What comes back must be the data itself, retyped exactly.
======
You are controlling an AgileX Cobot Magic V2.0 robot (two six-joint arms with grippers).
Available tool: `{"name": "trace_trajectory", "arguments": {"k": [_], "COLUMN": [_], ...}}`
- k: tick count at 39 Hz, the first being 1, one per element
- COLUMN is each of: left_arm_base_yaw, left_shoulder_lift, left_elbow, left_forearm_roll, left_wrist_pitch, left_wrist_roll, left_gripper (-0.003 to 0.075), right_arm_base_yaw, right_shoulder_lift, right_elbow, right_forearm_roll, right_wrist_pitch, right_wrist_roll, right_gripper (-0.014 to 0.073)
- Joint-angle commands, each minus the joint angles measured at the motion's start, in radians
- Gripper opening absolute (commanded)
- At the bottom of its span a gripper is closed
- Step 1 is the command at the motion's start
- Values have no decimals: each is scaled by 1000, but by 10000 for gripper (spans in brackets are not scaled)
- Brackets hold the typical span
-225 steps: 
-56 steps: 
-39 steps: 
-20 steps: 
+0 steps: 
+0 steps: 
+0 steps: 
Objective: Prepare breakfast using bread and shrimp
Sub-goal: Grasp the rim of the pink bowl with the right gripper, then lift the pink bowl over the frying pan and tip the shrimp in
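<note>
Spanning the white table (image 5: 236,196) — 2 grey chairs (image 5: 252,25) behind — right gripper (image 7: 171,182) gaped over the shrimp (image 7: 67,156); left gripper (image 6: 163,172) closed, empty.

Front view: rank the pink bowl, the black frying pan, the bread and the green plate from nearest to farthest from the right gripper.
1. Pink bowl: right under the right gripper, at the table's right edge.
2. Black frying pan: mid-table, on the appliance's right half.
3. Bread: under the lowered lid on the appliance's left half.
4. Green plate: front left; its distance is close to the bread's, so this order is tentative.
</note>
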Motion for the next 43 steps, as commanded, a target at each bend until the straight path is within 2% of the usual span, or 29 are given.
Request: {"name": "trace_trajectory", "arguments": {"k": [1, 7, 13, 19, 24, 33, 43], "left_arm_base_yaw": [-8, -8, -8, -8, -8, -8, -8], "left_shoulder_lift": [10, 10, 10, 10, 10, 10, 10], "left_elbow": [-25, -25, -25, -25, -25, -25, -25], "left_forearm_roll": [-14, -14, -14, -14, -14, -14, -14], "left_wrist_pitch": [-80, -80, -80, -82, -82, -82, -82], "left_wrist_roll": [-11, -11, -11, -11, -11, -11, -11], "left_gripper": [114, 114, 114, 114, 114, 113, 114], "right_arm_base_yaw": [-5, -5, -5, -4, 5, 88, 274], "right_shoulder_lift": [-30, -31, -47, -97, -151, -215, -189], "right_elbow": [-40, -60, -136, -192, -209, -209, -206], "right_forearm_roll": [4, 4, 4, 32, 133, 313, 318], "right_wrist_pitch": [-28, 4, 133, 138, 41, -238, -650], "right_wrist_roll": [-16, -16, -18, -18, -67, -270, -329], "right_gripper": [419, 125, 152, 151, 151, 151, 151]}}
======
- RESULT BELOW:
You are controlling an AgileX Cobot Magic V2.0 robot (two six-joint arms with grippers).
Available tool: `{"name": "trace_trajectory", "arguments": {"k": [_], "COLUMN": [_], ...}}`
- k: tick count at 39 Hz, the first being 1, one per element
- COLUMN is each of: left_arm_base_yaw, left_shoulder_lift, left_elbow, left_forearm_roll, left_wrist_pitch, left_wrist_roll, left_gripper (-0.003 to 0.075), right_arm_base_yaw, right_shoulder_lift, right_elbow, right_forearm_roll, right_wrist_pitch, right_wrist_roll, right_gripper (-0.014 to 0.073)
- Joint-angle commands, each minus the joint angles measured at the motion's start, in radians
- Gripper opening absolute (commanded)
- At the bottom of its span a gripper is closed
- Step 1 is the command at the motion's start
- Values have no decimals: each is scaled by 1000, but by 10000 for gripper (spans in brackets are not scaled)
- Brackets hold the typical span
-225 steps: 
-56 steps: 
-39 steps: 
-20 steps: 
+0 steps: 
+0 steps: 
+0 steps: 
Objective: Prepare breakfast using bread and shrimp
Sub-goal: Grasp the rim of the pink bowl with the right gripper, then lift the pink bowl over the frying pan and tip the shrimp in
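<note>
Spanning the white table (image 5: 236,196) — 2 grey chairs (image 5: 252,25) behind — right gripper (image 7: 171,182) gaped over the shrimp (image 7: 67,156); left gripper (image 6: 163,172) closed, empty.

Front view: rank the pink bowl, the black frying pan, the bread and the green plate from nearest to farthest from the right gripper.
1. Pink bowl: right under the right gripper, at the table's right edge.
2. Black frying pan: mid-table, on the appliance's right half.
3. Bread: under the lowered lid on the appliance's left half.
4. Green plate: front left; its distance is close to the bread's, so this order is tentative.
</note>
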Motion for the next 43 steps, as commanded, a target at each bend until the straight path is within 2% of the usual span, or 29 are given.
Request: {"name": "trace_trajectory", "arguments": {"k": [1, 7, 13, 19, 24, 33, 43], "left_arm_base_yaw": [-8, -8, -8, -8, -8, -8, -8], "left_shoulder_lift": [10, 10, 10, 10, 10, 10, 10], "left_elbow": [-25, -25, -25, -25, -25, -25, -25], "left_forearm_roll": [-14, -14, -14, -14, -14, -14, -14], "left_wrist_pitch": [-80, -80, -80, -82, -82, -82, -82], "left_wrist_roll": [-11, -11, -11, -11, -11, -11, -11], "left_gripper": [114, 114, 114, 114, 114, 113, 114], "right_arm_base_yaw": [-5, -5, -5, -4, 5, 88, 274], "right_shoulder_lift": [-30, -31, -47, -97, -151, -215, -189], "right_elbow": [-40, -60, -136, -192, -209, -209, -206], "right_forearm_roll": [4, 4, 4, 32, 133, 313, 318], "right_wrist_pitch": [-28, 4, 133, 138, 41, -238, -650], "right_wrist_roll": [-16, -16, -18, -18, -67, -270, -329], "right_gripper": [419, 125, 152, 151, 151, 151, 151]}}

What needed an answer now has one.